International AAHGS Book Award

2022 Phillis Wheatly Book Award
Nonfiction: Genealogical Research


International AAHGS Book Award

2021 International
Afro-American Historical
and Genealogical Society
Book Award

Nonfiction: Regional Genealogy

book cover

Gourdvine Black and White

Slavery and the Kilby Families of the Virginia Piedmont

by Timothy Kilby

Gourdvine Black and White is the history, biography, and genealogy of one family divided into two by race and the time in which they lived. For four generations, European-descent Kilbys enslaved men, women, and children in Culpeper and Rappahannock counties of Virginia. Family history author Timothy Kilby took on the monumental task of researching and piecing together documentary fragments and DNA evidence to find individual identities and hidden realities.

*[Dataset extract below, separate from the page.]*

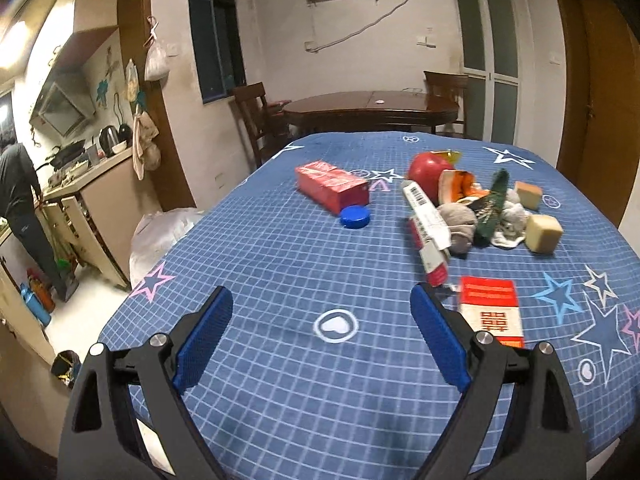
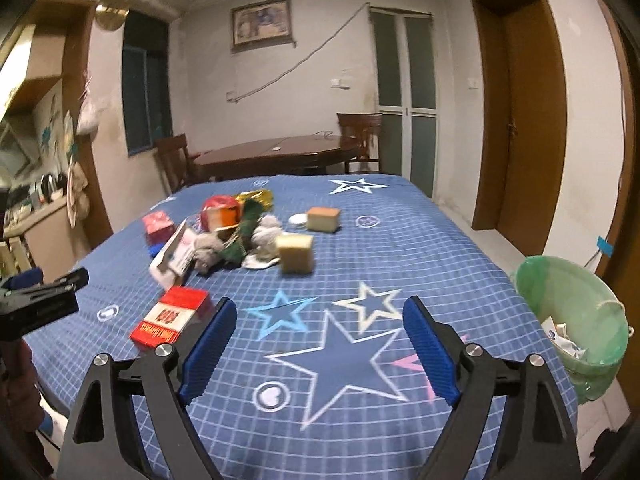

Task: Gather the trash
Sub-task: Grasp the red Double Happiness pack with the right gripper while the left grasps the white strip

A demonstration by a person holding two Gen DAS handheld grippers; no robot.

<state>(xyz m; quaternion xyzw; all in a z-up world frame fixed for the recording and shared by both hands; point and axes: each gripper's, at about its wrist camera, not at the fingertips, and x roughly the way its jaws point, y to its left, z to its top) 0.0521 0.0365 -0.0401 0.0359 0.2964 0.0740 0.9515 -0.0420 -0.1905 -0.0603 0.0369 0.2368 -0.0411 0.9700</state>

Gourdvine is the factual account of three generations of African Americans beginning in the mid-1830s and continuing into the next century. First, there are Sarah and her daughter Juliet Ann, human beings who lived under the cloak of non-personhood, subject to the will of enslavers ready to rob their labor and deny them human identity. And then there are Juliet's children, Simon, John, James, daughter Sarah, and Bettie, the generation who would find freedom after emancipation and survive pervasive racial discrimination as adults.

This book's stories reveal the facts, events, and character of Kilbys, both Black and White, and attempt to return humanity to those altogether forgotten through time and prejudice.

ISBN: 978-1-7363748-0-1 (hardback)
ISBN: 978-1-7363748-1-8 (paperback)

Gourdvine Black and White is available for purchase from your favorite bookseller worldwide.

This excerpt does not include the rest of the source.